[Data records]
BEGIN

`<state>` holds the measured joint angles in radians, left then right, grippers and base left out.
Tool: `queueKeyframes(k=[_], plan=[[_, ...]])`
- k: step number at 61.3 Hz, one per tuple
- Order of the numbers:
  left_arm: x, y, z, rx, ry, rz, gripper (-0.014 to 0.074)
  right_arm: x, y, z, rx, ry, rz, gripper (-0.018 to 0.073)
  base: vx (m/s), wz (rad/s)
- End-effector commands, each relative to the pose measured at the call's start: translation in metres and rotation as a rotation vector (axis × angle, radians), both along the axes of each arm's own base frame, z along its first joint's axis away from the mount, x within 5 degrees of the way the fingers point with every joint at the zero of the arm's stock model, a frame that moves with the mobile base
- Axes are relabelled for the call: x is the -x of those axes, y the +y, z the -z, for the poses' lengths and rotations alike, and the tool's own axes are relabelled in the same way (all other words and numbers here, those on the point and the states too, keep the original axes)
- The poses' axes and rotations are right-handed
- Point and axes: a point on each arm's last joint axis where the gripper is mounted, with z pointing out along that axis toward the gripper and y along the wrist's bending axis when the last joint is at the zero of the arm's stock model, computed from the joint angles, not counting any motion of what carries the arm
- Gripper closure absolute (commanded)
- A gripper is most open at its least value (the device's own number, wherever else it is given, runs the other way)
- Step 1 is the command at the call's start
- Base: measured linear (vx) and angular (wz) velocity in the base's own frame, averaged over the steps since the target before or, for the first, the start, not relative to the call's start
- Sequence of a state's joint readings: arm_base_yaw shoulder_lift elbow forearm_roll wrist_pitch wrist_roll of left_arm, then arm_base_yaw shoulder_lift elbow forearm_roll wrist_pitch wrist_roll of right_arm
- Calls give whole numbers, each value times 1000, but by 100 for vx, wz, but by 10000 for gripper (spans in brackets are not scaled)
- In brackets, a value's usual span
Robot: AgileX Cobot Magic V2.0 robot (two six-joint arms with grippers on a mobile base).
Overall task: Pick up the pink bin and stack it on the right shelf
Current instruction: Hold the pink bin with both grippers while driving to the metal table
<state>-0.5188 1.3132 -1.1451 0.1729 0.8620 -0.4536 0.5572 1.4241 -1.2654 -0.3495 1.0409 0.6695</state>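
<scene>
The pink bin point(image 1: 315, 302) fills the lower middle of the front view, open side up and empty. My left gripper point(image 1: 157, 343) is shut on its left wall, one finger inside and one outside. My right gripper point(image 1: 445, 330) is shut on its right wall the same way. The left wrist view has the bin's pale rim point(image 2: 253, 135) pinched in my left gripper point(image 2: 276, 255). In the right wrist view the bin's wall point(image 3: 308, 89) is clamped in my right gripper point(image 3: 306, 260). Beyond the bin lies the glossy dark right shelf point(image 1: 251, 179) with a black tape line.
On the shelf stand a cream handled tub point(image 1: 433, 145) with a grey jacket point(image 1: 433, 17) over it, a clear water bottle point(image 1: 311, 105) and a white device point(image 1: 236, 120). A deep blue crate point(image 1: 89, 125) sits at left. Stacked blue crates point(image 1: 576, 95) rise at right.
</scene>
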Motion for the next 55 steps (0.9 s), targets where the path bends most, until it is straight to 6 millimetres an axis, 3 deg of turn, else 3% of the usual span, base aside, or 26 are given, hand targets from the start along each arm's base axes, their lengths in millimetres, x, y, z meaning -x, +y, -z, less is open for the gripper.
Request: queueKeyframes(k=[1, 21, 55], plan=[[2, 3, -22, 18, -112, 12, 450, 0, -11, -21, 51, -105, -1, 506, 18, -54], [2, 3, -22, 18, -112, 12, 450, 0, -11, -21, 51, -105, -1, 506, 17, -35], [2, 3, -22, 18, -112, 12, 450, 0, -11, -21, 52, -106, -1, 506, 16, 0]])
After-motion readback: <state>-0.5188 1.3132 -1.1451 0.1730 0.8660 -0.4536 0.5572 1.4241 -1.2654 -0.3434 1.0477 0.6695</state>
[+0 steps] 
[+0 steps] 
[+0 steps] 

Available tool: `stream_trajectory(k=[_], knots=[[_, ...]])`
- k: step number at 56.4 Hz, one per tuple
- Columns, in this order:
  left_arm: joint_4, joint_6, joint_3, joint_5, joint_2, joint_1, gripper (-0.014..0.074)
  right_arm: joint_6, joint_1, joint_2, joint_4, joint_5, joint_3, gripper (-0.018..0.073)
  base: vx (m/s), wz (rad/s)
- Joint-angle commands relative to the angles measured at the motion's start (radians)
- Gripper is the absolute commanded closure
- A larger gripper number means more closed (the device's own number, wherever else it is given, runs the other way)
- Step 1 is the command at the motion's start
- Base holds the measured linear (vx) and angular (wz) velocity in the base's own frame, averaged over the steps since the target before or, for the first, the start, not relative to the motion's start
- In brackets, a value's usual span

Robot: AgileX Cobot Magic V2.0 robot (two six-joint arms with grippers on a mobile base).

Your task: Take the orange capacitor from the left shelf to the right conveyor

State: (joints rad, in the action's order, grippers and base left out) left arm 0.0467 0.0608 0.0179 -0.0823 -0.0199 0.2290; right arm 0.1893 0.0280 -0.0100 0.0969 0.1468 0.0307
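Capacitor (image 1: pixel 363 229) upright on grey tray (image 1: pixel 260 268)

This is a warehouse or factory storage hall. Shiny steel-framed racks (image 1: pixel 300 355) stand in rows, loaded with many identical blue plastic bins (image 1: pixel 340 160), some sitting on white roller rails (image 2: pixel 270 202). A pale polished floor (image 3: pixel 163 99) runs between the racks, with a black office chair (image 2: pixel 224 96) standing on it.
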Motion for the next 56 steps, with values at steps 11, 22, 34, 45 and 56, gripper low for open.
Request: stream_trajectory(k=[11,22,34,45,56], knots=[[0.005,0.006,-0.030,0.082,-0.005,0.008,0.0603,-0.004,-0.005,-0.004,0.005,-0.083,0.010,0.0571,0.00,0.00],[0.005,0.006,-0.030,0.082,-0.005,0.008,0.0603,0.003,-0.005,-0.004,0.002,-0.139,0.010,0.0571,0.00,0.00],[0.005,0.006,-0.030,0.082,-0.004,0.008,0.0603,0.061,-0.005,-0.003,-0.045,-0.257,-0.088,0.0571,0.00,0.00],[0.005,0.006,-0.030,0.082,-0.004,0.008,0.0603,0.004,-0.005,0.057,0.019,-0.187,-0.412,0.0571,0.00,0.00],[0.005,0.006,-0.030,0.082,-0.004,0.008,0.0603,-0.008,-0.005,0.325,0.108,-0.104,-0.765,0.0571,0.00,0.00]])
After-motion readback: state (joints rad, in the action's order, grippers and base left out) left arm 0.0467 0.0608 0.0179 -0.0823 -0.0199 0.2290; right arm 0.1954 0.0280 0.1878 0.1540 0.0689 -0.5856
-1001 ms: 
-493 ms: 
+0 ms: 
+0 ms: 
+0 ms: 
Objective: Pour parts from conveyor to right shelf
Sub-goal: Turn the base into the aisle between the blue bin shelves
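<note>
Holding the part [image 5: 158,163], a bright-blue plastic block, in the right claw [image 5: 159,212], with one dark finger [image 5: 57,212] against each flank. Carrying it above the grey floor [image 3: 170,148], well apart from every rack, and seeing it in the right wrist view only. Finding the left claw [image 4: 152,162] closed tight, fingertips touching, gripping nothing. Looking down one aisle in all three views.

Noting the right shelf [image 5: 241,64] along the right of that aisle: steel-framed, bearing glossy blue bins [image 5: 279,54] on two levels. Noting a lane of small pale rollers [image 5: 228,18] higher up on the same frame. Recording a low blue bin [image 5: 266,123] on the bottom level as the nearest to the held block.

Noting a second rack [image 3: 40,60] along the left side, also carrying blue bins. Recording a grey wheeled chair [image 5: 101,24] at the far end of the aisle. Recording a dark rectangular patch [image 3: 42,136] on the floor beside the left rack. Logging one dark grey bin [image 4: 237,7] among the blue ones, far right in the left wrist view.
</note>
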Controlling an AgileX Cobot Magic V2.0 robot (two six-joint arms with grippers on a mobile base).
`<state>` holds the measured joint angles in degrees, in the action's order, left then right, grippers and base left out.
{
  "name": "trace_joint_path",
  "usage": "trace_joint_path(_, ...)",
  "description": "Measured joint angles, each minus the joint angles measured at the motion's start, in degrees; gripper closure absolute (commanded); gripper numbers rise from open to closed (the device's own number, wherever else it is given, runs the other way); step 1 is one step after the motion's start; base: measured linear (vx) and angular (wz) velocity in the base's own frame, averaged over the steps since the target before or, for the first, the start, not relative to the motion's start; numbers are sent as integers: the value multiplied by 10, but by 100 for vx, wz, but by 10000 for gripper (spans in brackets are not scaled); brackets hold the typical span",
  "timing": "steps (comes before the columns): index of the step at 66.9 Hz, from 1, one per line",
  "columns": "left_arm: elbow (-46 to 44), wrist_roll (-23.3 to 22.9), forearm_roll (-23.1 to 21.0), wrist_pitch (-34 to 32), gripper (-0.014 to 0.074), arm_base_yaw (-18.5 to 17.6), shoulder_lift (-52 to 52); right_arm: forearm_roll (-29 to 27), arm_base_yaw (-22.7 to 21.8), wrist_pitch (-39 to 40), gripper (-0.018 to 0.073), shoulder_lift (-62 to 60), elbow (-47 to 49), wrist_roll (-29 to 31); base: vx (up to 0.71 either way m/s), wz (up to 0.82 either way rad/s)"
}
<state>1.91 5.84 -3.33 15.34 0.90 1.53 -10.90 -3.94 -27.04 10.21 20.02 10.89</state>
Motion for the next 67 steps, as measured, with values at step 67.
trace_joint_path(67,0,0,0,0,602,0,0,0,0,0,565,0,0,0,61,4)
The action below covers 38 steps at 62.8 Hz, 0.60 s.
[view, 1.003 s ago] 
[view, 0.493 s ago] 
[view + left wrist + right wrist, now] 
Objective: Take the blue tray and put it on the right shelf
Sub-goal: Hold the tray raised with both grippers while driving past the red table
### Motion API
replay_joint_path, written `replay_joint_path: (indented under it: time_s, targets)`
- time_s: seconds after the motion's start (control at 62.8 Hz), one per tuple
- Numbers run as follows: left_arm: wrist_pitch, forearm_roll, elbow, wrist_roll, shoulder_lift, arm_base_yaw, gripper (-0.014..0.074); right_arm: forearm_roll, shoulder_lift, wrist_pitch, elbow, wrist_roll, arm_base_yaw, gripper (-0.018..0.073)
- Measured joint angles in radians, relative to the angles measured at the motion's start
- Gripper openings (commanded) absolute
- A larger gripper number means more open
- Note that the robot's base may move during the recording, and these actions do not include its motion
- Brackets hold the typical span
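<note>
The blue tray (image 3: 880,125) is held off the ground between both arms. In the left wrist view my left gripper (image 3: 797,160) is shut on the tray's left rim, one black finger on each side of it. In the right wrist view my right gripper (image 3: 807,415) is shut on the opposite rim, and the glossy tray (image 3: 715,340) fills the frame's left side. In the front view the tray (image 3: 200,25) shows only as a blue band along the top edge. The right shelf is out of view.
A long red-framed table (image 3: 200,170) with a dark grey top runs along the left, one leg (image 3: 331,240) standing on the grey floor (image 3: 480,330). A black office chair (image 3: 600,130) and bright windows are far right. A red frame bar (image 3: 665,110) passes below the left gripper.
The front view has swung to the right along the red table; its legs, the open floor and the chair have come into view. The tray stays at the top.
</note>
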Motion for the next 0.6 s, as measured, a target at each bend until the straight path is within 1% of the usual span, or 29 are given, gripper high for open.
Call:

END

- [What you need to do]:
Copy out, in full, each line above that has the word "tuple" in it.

- [Output of the exercise]:
- k: step number at 61.3 Hz, one per tuple
- k: step number at 56.4 Hz, one per tuple
- time_s: seconds after the motion's start (control at 62.8 Hz), one per tuple

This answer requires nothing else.